Nada de documentos antigos nem relíquias históricas. Sua proposta é utilizar os mais modernos recursos interativos para informar e, sobretudo, divertir tanto os fanáticos como quem não gosta de bola

Por Sérgio Xavier Filho
Atualizado em 6 dez 2016, 09h05 - Publicado em 18 set 2009, 20h29

Poucos perceberam que era ele mesmo. O ex-presidente Fernando Henrique Cardoso entrou no Pacaembu na manhã da segunda-feira passada, nove horas antes da inauguração oficial do Museu do Futebol. Sem flashes, repórteres nem entourage, ele pôde ver com calma o que deverá ser daqui para a frente uma das principais atrações turísticas da cidade. Entre todos os ambientes, Fernando Henrique passou mais tempo na Sala das Origens. Ali, a luz amarelada dá um tom sépia às 431 fotos dos primórdios do futebol no país. Ficou especialmente fascinado com uma do início do século passado. Um torcedor negro do Fluminense se destaca com seu chapéu-coco, paletó e gravata. “Olha só, ele está como todos os demais torcedores”, disse, destacando o papel do negro no futebol brasileiro.

Vitor Birner é comentarista de futebol da Rádio CBN. Apesar de trintão, parecia uma criança na abertura do Museu do Futebol. Passou rápido pela Sala das Origens e se divertiu a valer em uma das quatro mesas de pebolim na Sala dos Números e Curiosidades. Em cada uma delas, os bonequinhos são dispostos de maneira diferente, reproduzindo os diversos esquemas táticos do futebol ao longo dos tempos. “Vá ao museu sem a pressa paulistana. Saí de lá maravilhado”, recomendou em seu blog.

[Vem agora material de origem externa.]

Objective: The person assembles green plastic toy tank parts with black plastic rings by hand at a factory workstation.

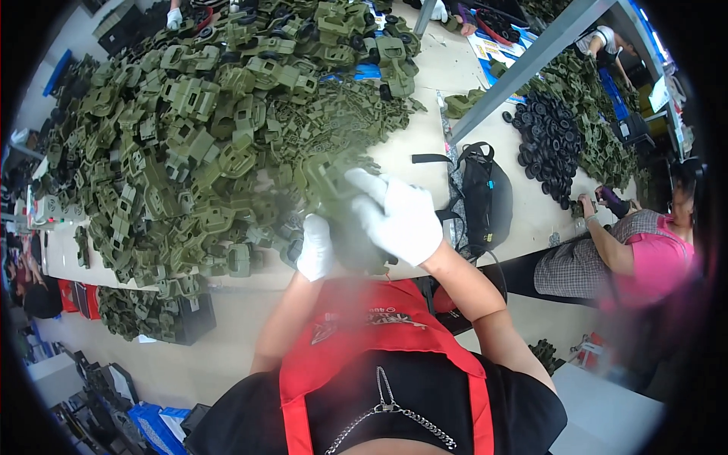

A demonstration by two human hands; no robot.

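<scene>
A dark green plastic toy vehicle body (353, 246), blurred in the picture, sits between my two white-gloved hands at the front edge of the table. My left hand (315, 249) is closed at its left side, thumb upward, most of its fingers hidden. From the right, my right hand (402, 216) reaches over the same piece with its fingers bent around it. Just beyond my fingers lies another green body part (326, 178), also blurred. A big heap of green toy vehicle bodies (189, 144) spreads to the left, and small green parts (341, 114) lie behind my hands.
A black bag (485, 197) lies on the table to my right, near a slanting grey metal post (531, 72). Farther right are a pile of black wheels (546, 144) and a co-worker in pink (656, 258). A dark crate of green parts (193, 318) stands below the table's left edge.
</scene>
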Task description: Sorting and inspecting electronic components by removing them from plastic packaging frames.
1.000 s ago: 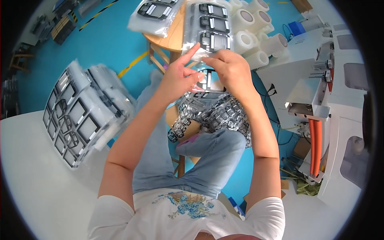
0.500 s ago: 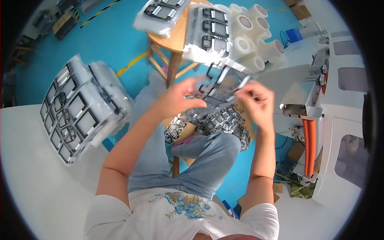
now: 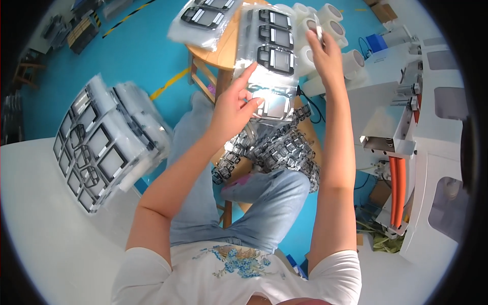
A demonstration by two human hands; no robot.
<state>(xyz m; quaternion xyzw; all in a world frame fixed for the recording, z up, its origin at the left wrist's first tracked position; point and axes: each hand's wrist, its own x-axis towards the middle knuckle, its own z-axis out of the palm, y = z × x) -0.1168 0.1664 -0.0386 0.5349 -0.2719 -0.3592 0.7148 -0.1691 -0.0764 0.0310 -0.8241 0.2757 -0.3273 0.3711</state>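
Observation:
A long clear plastic sheet (image 3: 241, 48) with a column of black rectangular frame parts (image 3: 275, 36) runs off the wooden stool. Its near end, bright with glare, hangs over the stool's edge. My left hand (image 3: 230, 109) rests at the sheet's left edge, index finger stretched out and thumb apart, touching the film. Farther off to the right, my right hand (image 3: 328, 58) is closed on a thin pale piece (image 3: 318, 29), seen nearly edge-on, above the white rolls. Below the sheet lies a heap of small dark frame pieces (image 3: 284, 147).
A wooden stool (image 3: 229, 56) also bears another bagged stack (image 3: 195, 30) at its left. White film rolls (image 3: 333, 28) stand behind. Stacked sheets of frames (image 3: 96, 142) lie on a white table (image 3: 30, 183) at left. A white machine (image 3: 437, 162) with orange tubes (image 3: 397, 190) is at right.
My hands have come apart from the dark frame piece they were handling together. The right hand moved far out and to the right; the left moved slightly up to the sheet's edge.

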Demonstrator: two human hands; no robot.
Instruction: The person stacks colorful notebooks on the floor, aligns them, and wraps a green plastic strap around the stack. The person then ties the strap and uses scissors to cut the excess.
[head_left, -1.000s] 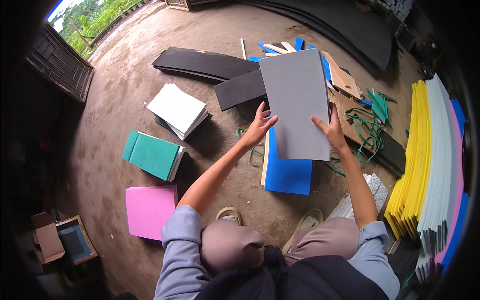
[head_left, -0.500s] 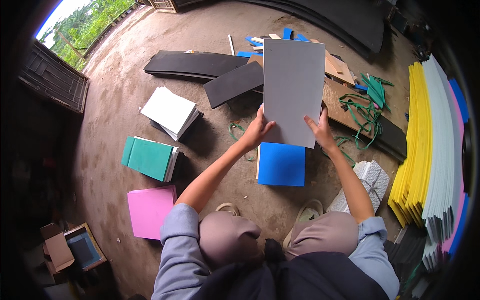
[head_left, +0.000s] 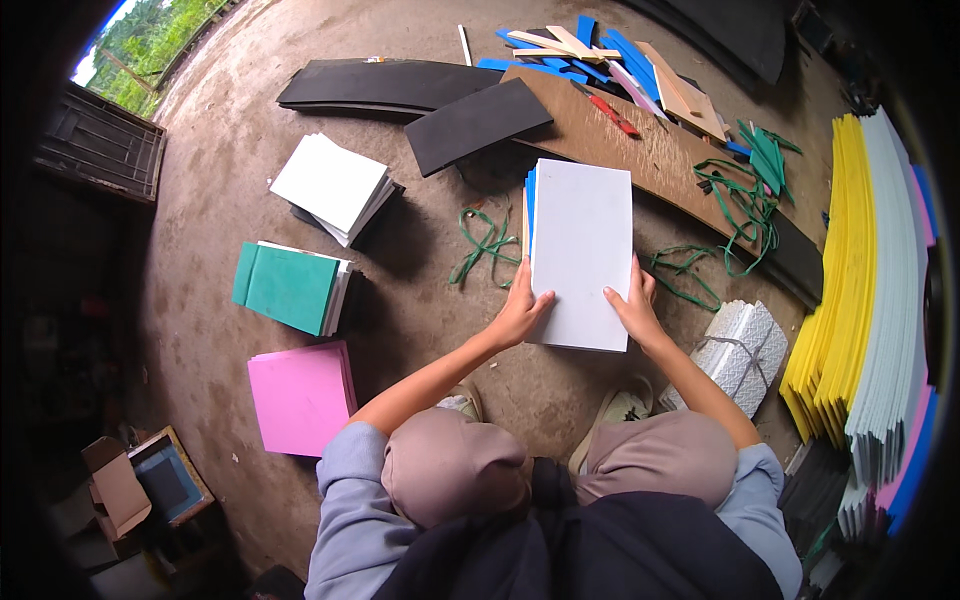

Eliane Coelho, minha mulher, é arquiteta e não gosta de futebol. Apressou o passo na Sala das Origens, olhou com pouco interesse as mesas de pebolim e ficou encantada com a Sala da Exaltação. Trata-se de uma espécie de porão do Pacaembu. Um buraco que precisou ser aberto nas estruturas do estádio para servir de passagem entre as alas do museu. O arquiteto Mauro Munhoz conseguiu tirar dali um ambiente cenográfico entre pilastras, concreto e montes de areia. Grandes telões foram instalados e cenas de torcidas dos principais clubes brasileiros se alternam. O som é poderoso. Dá a sensação de se estar no meio da arquibancada. O curador Leonel Kaz apelidou o pedaço de “Termas de Caracala”. Faz sentido. Foi nas ruínas das termas, em Roma, que os tenores Luciano Pavarotti, José Carreras e Plácido Domingo fizeram um concerto lendário na Copa da Itália, em 1990.

Talvez o grande mérito do Museu do Futebol seja reunir na mesma torcida um ex-presidente sociólogo que já viu de tudo, um fanático por esporte que não se cansa de nada e uma arquiteta que nem time tem. Os três, por motivos diferentes, acabaram se interessando e gostando do lugar. É claro que nem todos vão olhar tudo – são 1?490 fotos e seis horas de vídeos, que estão espalhados pelos quase 7?000 metros quadrados de atrações. Uma hora e meia é insuficiente para dar conta dos três andares e quinze ambientes. O futebol é utilizado como fio condutor da cultura nacional e até aqueles que torcem o nariz para o esporte encontram bons motivos para ir lá. Ao que tudo indica, o Museu do Futebol disputará com o Museu da Língua Portuguesa, que recebe 50?000 pessoas por mês, o título de o mais visitado do Brasil. As atrações podem ser divididas em três categorias: para os leigos, para os fanáticos e para todos os gostos.

Salas para leigos

• Origens – Lugar perfeito para quem se interessa pela história do Brasil do século passado. É um espaço com fotos de alto a baixo, mais um vídeo de quatro minutos contando a história do esporte. Há retratos antigos não apenas de futebol, mas de aspectos da cultura nacional: os primeiros automóveis, as cidades, personalidades.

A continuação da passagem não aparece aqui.